Alexandre Devecchio est journaliste au Figaro, rédacteur en chef adjoint des pages débats en charge du FigaroVox et auteur de Recomposition, publié en 2019.
Votre livre a tenté en 2019 de décrypter la notion de populisme, un terme qui a longtemps eu une portée ambiguë. La France n’a-t-elle pas toujours été populiste ? Napoléon Ier, Napoléon III ou Charles de Gaulle faisaient par exemple énormément appel au peuple par l’usage du référendum.
Pierre Rosanvallon lui-même, dans son livre, Le siècle populiste, n’hésite pas à comparer Trump ou Orban à Napoléon III. La plupart des populistes ont pour point commun de vouloir rompre avec la politique des experts et de court-circuiter les médiations institutionnelles traditionnelles pour imposer le peuple souverain comme acteur politique et démocratique central. S’ils n’entendent pas nécessairement en finir avec le principe de démocratie représentative, ils sont pour la plupart favorables à une dose de démocratie directe et ont souvent recours au référendum pour assurer leur légitimité. Napoléon Ier comme Napoléon III étaient défiant à l’égard des corps intermédiaires et des institutions représentatives et, tous deux ont tiré leur légitimité de ce qu’on appelait alors le plébiscite et que l’on nommerait peut-être, aujourd’hui, référendum. En cela, on peut dire, en effet, que le bonapartisme préfigure le populisme.
Quant à de Gaulle, il faut rappeler que, sous l’occupation, il était traité de « bolchevik » par les partisans du maréchal Pétain. En 1958, ses opposants défilaient contre lui avec des pancartes sur lesquelles figurait l’inscription : « le fascisme ne passera pas ». Aujourd’hui, il est probable qu’il serait taxé de « populiste ». Et pour cause, de Gaulle concevait le pouvoir comme un face à face avec le peule. « En France, la cour suprême, c’est le peuple », aimait-il répéter. La constitution de la Ve République, dont il est le fondateur, rappelle dès l’article 2 que « la République est le gouvernement du peuple, par le peuple et pour le peuple ». Fait notable et trop souvent oublié par ses successeurs la démocratie directe y est placée sur le même plan que la démocratie représentative : « le peuple exerce sa souveraineté aussi bien par ses représentants que par la voie du référendum », souligne l’article 3. Si la démocratie gaullienne accorde peu de place aux corps intermédiaires au nom de l’indivisibilité de la nation et de l’efficacité politique, le président de la République doit s’assurer de sa légitimité par la pratique régulière du référendum : de Gaulle en organise cinq entre 1958 et 1969 et met immédiatement fin à ses fonctions le 27 avril 1969 après sa défaite lors du référendum qu’il avait initié sur la régionalisation.
Dans mon livre, j’écris que le gaullo-bonapartisme n’est rien d’autre qu’un populisme haut de gamme !
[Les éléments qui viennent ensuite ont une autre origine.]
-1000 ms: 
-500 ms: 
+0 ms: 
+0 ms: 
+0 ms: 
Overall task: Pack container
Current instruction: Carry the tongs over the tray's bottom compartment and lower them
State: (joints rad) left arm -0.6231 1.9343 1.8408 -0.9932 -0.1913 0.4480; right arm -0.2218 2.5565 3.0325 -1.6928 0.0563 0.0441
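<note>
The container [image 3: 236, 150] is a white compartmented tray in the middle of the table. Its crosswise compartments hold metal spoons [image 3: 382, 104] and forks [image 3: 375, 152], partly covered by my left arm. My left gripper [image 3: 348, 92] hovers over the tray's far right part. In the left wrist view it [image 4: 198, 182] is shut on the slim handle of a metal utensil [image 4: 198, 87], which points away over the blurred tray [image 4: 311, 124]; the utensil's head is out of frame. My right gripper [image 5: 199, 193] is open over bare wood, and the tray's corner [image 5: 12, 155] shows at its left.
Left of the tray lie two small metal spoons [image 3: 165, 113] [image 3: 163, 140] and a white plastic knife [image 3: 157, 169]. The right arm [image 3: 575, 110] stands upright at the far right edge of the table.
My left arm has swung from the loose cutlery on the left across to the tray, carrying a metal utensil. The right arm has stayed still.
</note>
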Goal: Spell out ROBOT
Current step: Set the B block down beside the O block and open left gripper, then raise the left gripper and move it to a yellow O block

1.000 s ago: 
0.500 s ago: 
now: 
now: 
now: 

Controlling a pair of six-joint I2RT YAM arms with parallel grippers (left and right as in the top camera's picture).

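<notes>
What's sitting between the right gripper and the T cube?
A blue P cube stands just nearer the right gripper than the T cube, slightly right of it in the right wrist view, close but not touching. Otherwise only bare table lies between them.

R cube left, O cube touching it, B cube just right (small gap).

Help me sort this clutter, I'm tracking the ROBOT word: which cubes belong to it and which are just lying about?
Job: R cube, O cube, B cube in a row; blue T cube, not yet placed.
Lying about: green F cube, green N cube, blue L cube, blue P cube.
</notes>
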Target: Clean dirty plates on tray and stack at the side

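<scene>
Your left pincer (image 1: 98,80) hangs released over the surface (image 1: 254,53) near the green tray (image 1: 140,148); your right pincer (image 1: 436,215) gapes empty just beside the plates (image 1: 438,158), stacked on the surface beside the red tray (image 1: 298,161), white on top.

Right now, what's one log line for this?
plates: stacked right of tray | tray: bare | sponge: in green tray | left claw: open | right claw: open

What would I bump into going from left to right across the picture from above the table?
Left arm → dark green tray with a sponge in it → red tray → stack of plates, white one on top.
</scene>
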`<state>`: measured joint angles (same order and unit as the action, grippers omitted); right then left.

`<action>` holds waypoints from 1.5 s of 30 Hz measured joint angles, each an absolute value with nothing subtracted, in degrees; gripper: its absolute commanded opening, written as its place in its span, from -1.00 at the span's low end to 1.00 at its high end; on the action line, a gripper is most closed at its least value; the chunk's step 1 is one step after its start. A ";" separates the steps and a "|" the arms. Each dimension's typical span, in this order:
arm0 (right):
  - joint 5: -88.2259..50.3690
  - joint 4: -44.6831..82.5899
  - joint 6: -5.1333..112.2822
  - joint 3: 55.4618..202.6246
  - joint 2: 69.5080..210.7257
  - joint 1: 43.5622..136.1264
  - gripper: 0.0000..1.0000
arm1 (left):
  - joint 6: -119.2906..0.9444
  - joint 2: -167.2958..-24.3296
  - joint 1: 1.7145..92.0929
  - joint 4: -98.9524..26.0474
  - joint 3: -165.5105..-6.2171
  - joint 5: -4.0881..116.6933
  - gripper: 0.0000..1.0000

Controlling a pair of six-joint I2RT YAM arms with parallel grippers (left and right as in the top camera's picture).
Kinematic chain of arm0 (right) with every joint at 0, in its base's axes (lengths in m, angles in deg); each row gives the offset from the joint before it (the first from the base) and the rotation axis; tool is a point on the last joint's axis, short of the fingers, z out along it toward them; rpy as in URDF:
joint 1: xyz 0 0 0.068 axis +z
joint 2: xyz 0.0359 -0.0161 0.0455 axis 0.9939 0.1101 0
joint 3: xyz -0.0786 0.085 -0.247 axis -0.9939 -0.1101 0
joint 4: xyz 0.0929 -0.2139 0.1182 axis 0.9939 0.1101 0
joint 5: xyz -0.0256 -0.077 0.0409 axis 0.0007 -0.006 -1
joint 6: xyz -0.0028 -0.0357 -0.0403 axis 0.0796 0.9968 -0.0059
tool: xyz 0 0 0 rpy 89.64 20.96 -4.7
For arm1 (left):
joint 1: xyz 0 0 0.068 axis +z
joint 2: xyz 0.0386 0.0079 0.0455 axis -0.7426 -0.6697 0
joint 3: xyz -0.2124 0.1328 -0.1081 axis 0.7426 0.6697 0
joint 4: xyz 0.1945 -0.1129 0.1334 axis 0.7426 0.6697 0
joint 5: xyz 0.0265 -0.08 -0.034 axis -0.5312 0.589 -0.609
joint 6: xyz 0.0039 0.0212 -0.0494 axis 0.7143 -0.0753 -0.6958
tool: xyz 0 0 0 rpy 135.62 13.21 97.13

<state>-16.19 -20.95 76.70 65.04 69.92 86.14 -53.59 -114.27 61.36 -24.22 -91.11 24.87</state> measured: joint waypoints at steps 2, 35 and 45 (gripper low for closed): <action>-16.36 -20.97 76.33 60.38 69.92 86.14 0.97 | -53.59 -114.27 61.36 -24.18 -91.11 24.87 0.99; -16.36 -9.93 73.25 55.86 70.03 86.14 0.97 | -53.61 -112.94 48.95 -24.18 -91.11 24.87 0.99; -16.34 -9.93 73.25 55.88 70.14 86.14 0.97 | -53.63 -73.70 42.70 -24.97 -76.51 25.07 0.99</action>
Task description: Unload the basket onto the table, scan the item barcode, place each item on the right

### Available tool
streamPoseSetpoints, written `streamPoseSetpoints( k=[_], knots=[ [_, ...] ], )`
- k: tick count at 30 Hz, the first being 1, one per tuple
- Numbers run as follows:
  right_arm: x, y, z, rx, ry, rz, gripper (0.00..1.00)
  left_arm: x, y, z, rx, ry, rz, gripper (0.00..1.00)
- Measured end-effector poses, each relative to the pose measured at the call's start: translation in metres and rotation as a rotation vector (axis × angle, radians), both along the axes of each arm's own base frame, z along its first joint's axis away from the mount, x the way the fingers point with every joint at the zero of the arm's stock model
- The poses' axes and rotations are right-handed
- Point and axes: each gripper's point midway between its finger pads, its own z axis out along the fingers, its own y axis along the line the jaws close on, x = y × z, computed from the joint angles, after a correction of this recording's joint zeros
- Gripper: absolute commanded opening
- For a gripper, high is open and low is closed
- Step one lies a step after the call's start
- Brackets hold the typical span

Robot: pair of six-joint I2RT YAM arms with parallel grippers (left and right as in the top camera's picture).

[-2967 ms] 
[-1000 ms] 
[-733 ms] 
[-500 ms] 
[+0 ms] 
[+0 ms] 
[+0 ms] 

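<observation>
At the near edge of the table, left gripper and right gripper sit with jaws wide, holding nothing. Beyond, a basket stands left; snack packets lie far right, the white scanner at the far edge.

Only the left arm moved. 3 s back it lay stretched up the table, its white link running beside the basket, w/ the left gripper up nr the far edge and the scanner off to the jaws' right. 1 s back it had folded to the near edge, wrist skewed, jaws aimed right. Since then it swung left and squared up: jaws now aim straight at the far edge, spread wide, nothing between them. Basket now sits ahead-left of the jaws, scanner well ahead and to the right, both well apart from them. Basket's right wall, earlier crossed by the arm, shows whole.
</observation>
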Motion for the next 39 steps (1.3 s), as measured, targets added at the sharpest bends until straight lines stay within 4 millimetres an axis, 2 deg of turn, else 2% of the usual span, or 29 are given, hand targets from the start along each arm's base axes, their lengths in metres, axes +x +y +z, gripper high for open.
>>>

Pourquoi aucun candidat populiste n’arrive-t-il à s’imposer en France alors que l’histoire et le contexte y sont favorables ?
Conçue, comme nous l’avons vu, par un « populiste », le général de Gaulle, dans une logique « populiste », la Constitution de la Ve République peut théoriquement favoriser la victoire d’un « homme fort » au-dessus des partis. Reste que la montée en puissance du FN, depuis les années 80, complique l’équation. Marine Le Pen a su rompre avec l’héritage d’extrême droite du FN et faire du RN un parti populiste débarrassé de ses relents antisémites et racistes. Pour autant, son équation personnelle reste brouillée par son histoire politico-familiale comme par les insuffisances qu’elle a affichées lors du débat d’entre-deux-tours il y a quatre ans. Dans un scrutin majoritaire à deux tours, où le vainqueur doit réunir au moins 50% des voix, ses chances paraissent bien faibles.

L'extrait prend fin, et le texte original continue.